可我不能放棄。
等傅寒瑾離開,我就真的必死無疑了。
我用盡全力抓住男人的手,奮力一咬。
男人吃痛鬆開。
我剛要叫出聲。
脖子一緊,男人死死勒住我的脖子。
氣道被堵住,我發不出任何聲音,淚順著眼角流出。
男人用膠帶死死纏住我的嘴,絕望將我籠罩。
男人連踹了我幾腳。
我倒在地上,爬不起來。
門外傅寒瑾的聲音越來越近。
“什麼聲音?”
“老大,新來的礦工偷礦上的金子,我們教育教育他,不會出大事。

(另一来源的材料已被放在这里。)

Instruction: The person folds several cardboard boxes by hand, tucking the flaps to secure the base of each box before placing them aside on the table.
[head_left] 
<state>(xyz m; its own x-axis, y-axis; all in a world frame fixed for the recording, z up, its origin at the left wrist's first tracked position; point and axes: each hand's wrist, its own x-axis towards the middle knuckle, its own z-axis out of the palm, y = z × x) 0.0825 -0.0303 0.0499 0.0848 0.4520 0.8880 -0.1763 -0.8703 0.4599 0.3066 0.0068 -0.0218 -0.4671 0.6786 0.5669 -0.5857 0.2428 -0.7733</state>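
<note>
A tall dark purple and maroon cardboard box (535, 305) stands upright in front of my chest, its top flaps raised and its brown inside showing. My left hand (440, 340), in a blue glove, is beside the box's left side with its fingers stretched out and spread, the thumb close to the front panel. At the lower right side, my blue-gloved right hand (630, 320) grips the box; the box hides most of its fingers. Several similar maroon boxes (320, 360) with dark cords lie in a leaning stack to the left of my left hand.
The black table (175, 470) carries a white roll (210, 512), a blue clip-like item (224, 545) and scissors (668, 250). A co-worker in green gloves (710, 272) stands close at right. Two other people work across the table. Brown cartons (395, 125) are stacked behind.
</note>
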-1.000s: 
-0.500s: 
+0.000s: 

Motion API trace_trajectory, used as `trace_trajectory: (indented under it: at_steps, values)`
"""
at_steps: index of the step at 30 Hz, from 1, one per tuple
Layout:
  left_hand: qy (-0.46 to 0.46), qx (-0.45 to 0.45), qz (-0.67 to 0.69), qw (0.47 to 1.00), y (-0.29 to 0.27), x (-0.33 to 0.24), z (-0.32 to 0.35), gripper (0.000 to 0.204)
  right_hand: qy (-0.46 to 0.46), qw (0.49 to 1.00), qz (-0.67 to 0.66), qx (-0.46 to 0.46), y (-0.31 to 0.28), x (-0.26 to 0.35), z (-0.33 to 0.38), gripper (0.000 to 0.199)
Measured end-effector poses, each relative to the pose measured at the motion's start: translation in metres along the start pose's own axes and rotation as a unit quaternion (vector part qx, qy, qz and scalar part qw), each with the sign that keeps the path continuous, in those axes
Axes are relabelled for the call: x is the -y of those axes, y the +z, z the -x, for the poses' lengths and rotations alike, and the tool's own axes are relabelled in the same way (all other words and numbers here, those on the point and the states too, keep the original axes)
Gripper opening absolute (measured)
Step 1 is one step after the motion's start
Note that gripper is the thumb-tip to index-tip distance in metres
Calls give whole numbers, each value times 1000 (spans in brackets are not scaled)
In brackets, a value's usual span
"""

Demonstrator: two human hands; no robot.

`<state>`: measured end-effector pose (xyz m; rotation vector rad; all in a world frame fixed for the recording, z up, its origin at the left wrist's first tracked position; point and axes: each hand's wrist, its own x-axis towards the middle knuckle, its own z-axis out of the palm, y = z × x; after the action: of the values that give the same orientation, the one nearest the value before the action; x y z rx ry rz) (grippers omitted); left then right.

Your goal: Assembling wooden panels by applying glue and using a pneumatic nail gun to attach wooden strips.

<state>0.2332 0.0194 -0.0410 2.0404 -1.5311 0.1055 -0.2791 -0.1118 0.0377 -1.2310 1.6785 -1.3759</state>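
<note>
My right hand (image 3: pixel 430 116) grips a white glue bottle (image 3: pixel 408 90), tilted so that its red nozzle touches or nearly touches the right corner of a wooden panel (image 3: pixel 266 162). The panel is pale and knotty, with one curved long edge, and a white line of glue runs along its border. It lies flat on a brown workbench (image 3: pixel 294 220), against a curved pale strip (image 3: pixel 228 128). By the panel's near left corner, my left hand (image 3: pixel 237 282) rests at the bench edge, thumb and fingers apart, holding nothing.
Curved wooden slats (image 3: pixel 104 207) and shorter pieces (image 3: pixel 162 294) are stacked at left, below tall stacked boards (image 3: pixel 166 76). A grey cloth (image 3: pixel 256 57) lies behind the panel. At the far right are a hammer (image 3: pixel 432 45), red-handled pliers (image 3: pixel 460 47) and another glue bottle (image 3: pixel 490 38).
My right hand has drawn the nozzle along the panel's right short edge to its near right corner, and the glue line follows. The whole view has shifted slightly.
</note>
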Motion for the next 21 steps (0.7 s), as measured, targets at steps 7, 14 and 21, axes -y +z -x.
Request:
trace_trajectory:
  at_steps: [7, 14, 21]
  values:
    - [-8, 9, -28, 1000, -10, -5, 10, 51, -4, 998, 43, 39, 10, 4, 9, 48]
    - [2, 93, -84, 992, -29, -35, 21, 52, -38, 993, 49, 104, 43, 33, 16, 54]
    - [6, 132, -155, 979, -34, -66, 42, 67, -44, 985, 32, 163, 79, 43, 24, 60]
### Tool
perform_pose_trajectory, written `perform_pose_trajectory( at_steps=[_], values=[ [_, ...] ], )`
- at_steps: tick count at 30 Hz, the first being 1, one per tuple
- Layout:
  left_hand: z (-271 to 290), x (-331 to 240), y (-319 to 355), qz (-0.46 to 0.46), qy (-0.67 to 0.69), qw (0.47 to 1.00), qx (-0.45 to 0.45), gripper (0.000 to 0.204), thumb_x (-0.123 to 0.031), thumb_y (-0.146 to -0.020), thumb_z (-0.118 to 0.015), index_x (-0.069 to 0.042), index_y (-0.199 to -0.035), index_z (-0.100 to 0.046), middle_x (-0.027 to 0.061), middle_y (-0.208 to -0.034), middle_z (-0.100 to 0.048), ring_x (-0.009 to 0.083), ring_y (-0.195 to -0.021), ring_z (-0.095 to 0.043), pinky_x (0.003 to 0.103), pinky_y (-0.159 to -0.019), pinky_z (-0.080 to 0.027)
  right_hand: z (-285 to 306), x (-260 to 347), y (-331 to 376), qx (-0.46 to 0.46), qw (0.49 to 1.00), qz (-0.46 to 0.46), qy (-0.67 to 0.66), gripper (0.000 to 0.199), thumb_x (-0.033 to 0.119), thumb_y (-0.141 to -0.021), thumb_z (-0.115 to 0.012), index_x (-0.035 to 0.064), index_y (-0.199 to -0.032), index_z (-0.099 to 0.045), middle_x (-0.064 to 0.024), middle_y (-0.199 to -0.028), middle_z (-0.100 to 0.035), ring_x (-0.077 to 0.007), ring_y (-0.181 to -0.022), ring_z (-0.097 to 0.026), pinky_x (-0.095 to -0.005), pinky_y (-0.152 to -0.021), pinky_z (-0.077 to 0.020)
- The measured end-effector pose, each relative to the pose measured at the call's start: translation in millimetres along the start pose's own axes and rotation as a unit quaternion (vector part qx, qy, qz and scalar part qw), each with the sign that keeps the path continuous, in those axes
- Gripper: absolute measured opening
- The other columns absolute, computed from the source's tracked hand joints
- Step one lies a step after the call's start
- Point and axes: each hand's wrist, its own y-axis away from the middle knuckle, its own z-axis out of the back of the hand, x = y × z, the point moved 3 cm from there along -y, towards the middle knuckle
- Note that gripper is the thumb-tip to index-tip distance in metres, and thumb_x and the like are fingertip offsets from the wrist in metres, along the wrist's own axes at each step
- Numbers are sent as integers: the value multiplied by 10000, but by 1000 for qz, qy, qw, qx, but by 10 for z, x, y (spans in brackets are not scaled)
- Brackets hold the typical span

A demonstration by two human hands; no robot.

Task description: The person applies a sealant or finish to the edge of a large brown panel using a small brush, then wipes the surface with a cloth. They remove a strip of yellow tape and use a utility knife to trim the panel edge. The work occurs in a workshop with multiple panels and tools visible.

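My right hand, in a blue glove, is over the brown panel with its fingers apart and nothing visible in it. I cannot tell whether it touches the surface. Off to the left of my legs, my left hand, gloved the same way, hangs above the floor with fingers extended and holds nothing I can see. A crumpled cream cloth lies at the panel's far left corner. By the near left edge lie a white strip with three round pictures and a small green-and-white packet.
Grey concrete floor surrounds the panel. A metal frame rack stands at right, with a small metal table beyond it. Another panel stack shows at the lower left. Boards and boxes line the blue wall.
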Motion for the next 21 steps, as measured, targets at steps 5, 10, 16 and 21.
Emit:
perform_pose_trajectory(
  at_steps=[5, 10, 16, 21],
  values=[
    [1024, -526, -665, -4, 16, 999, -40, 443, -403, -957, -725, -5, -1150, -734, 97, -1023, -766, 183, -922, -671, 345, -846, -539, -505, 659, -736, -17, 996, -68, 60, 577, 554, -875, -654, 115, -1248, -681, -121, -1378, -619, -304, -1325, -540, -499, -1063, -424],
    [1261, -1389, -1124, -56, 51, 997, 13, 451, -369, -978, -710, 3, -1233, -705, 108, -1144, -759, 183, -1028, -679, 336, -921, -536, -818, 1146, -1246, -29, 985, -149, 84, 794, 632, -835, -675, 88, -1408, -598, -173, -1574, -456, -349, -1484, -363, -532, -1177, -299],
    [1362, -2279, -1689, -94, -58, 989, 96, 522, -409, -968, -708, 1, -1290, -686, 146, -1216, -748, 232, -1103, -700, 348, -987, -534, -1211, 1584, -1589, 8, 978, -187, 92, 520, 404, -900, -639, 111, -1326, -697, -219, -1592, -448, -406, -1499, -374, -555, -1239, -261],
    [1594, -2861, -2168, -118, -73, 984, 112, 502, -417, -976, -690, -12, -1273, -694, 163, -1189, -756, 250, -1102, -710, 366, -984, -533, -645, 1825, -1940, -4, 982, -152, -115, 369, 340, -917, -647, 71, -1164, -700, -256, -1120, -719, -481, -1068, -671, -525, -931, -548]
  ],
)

”
我趴在地上,透過門縫,看到了傅寒瑾的腳。
獨眼害怕暴露,引著傅寒瑾朝礦洞內走去。
我絕不能放棄!
男人喘著粗氣想再次踹我。
我一把抓住男人的下身,用力捏爆。
男人不敢出聲,冷汗直流暈倒在地。
我爬向門邊,將手塞出門縫。
顫抖著,心中一喜,馬上就能抓到傅寒瑾的腳了。
突然,手上傳來尖銳的劇痛。
獨眼一腳踩上我的手指。
我痛地撕心裂肺,可嘴被死死封住,隻能嗚咽出聲。
門外放起歡迎的音樂,將我的哀鳴徹底掩埋。
希望的光一點點熄滅。
其他人簇擁著傅寒瑾向遠處走去。
我連他的腳也看不見了。
門開了。
一個寸頭惡狠狠進來。
扯著我的頭發,咒罵著將我的臉塞進水桶。
“賤人,還敢反抗!”
水嗆入肺中,痛得我幾乎暈厥。
我的手拚命扒拉。
突然從地上摸到一個粗 長的東西。
是電棍!
我又驚又喜。
學著剛才獨眼的樣子,電向抓住我腦袋的男人。
劇痛順著水傳來。
我渾身顫抖。
拚命掐自己大腿,維持著神誌。
男人終於昏倒,重重摔在地上。
我跌坐在地,扯下嘴上的膠帶,大喘著氣。
可現在還不是放鬆的時候,我必須見到傅寒瑾。
否則,就憑我一身傷,根本逃不了多遠。
我偷偷開了門,門外空無一人。
我扶著礦洞壁向傅寒瑾離開的方向一瘸一拐走去。
每走一步,都痛得我撕心裂肺。
走到拐角,我看到了五十米外的傅寒瑾,近在咫尺。
他背對著我,正在翻看什麼。
巨大的喜悅湧上心頭。
我激動地大喊出聲,“傅寒瑾!”
喉痛劇痛,我吐出一口鮮血。
嘈雜的音樂將我的聲音吞沒。
但我看到傅寒瑾回頭了。
就在即將和他對視時,一股大力突然將我拽進拐角。